**Exercise directions:** Go over the data and copy out each line with "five" in it.

──────── Input material

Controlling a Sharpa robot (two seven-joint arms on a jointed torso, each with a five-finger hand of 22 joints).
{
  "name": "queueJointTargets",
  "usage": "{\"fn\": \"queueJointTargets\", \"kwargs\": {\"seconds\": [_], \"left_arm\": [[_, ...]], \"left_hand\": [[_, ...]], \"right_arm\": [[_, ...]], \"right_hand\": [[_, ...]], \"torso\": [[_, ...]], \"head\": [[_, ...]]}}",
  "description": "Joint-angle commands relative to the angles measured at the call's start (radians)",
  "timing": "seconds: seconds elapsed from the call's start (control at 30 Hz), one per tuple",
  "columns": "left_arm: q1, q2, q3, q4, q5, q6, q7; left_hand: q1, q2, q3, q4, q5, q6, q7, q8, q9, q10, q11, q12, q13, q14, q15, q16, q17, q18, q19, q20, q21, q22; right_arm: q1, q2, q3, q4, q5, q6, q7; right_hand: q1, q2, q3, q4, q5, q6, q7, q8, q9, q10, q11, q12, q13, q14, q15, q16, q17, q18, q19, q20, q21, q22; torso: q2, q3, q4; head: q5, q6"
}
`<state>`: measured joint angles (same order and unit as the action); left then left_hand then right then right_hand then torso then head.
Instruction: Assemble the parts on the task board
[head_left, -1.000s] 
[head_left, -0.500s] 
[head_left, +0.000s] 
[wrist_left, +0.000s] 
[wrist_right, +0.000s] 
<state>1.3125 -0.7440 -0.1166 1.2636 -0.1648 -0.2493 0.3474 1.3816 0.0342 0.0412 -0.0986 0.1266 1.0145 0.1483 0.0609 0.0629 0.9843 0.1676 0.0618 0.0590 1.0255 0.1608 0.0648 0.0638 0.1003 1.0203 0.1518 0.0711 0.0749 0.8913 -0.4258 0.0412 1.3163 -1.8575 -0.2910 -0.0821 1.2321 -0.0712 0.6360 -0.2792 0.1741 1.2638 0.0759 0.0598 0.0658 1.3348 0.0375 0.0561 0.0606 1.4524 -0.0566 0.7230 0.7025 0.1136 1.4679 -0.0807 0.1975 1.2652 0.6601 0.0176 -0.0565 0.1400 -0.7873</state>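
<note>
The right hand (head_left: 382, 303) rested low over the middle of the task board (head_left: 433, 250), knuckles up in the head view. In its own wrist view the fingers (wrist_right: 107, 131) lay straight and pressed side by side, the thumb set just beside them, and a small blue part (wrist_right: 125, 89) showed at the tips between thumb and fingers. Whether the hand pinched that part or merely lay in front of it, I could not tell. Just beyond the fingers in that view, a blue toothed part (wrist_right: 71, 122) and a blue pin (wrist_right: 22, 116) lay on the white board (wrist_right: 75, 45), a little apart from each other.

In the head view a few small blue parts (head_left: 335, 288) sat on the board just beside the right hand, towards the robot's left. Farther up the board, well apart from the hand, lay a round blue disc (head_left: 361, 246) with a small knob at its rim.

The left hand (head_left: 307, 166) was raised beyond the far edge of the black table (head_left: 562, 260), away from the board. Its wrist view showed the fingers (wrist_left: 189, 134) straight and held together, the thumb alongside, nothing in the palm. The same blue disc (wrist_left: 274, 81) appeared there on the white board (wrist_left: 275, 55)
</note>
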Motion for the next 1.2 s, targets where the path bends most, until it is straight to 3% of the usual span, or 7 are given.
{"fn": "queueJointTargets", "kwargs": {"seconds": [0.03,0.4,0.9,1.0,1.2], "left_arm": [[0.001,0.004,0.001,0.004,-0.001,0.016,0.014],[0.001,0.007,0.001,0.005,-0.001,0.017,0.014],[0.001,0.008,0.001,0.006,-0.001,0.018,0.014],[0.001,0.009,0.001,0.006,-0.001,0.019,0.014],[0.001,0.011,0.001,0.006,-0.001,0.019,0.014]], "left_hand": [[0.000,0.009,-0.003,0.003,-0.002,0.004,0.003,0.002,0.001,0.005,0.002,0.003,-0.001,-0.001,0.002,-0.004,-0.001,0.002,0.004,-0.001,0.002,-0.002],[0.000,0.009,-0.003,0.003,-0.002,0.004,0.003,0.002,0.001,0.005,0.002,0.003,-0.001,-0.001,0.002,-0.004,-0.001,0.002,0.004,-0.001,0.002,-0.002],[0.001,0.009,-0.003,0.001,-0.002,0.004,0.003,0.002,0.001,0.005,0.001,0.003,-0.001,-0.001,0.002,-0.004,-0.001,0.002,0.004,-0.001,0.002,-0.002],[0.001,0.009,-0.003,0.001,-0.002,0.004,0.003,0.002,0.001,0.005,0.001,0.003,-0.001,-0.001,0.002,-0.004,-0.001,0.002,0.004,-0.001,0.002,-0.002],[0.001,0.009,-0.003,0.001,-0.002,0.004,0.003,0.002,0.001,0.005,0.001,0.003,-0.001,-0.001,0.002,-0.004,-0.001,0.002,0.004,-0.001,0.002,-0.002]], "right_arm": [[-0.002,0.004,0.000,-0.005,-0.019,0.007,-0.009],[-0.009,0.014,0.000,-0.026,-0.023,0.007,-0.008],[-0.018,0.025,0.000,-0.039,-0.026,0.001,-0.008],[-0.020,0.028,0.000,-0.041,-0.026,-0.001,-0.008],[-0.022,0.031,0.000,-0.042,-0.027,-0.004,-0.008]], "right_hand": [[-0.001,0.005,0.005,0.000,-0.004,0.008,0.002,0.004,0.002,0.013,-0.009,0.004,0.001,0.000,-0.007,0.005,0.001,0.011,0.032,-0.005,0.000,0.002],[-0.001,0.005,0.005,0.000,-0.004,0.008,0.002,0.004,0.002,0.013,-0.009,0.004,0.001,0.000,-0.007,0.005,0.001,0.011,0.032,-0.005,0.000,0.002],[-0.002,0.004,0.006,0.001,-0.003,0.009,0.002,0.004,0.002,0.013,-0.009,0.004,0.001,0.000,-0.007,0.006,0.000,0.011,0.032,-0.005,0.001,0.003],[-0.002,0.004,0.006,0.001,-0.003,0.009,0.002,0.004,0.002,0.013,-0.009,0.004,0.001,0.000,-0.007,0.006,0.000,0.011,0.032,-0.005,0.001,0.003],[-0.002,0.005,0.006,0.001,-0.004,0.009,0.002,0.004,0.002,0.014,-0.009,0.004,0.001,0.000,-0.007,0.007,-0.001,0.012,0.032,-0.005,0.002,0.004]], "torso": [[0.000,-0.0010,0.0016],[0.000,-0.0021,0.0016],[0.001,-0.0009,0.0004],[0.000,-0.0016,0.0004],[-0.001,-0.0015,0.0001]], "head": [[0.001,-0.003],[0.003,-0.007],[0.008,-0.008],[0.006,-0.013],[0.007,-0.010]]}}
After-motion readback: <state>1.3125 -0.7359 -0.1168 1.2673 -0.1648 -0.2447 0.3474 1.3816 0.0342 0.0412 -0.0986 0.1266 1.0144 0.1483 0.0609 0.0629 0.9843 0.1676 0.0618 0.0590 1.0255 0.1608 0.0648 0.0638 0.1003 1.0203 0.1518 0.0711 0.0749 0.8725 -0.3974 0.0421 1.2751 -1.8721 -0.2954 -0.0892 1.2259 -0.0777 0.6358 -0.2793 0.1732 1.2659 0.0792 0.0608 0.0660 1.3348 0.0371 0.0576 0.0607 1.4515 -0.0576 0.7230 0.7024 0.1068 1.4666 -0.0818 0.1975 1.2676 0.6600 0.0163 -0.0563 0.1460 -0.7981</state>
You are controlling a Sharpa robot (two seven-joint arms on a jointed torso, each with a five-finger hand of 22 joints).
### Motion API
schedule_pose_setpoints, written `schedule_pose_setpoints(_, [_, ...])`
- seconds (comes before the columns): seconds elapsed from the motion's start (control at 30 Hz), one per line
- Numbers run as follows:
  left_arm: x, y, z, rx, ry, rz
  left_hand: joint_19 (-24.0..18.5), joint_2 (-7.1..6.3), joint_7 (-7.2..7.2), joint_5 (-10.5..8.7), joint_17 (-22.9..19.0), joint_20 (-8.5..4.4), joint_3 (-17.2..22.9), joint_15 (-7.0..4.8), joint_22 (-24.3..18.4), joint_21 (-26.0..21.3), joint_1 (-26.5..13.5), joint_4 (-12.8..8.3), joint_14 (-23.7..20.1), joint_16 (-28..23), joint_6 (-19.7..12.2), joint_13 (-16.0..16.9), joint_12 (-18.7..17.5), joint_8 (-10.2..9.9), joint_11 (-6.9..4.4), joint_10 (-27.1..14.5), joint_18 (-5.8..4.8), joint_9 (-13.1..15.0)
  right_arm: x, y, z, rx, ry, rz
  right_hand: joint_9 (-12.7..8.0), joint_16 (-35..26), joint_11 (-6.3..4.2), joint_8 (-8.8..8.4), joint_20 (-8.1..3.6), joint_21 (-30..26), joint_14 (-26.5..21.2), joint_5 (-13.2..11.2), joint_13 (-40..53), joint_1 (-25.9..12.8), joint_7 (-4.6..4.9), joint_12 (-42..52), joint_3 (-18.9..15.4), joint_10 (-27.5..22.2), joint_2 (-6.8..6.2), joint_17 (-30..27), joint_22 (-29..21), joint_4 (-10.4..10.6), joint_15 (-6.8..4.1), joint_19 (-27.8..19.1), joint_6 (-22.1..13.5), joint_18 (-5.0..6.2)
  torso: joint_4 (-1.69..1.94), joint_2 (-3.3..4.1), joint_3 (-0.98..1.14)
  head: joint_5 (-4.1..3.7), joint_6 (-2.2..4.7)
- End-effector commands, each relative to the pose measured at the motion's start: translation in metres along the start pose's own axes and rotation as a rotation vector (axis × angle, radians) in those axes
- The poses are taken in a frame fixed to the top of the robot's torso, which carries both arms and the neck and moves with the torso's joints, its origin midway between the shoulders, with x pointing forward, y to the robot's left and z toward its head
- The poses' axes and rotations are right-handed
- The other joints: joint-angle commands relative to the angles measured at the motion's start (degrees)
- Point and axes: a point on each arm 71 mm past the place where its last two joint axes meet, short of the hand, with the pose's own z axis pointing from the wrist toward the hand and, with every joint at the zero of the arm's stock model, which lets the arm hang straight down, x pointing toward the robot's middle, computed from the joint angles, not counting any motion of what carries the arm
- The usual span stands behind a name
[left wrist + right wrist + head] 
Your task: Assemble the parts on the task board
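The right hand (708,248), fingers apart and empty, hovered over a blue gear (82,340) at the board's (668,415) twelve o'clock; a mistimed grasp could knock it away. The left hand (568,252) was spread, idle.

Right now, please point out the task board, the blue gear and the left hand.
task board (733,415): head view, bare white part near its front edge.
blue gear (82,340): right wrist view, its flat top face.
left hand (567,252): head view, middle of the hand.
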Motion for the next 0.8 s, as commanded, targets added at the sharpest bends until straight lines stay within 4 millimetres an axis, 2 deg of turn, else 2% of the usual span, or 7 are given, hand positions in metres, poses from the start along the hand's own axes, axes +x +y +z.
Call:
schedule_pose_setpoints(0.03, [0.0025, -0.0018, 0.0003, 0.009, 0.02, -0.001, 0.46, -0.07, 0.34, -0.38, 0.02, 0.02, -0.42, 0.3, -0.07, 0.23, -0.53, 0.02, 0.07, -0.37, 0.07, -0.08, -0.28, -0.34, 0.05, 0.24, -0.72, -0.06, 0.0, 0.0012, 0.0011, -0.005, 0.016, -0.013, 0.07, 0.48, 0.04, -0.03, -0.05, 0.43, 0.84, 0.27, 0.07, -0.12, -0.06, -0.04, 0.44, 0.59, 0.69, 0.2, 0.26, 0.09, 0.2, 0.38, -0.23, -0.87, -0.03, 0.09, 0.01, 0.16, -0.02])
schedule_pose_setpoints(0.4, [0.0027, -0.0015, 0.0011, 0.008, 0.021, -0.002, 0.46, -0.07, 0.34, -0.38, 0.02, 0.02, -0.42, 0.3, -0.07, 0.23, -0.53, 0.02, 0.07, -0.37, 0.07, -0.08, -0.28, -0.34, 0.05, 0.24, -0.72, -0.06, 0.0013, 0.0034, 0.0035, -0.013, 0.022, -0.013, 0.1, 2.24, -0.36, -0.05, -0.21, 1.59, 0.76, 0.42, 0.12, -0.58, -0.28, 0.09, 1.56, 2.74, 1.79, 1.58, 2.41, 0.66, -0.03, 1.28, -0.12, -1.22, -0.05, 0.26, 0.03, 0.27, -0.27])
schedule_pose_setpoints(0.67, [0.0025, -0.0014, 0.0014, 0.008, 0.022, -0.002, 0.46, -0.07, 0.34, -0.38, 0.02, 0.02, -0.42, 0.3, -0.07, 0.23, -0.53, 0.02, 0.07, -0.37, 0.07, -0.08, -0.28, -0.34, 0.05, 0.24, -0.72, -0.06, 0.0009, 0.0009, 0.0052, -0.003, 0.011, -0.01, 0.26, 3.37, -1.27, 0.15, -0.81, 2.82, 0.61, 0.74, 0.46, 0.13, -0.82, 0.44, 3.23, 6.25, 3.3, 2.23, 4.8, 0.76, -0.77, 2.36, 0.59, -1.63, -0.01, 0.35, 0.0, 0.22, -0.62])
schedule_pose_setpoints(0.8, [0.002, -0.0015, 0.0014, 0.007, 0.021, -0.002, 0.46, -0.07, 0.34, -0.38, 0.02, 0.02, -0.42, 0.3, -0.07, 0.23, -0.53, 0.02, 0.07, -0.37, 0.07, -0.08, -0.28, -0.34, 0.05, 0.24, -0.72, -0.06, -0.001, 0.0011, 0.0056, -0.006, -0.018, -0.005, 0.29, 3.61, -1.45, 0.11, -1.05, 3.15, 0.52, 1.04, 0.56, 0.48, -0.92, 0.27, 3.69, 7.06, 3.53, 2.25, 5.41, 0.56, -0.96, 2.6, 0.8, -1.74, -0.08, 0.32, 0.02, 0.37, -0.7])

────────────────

**Task result:**
Controlling a Sharpa robot (two seven-joint arms on a jointed torso, each with a five-finger hand of 22 joints).
You are controlling a Sharpa robot (two seven-joint arms on a jointed torso, each with a five-finger hand of 22 joints).

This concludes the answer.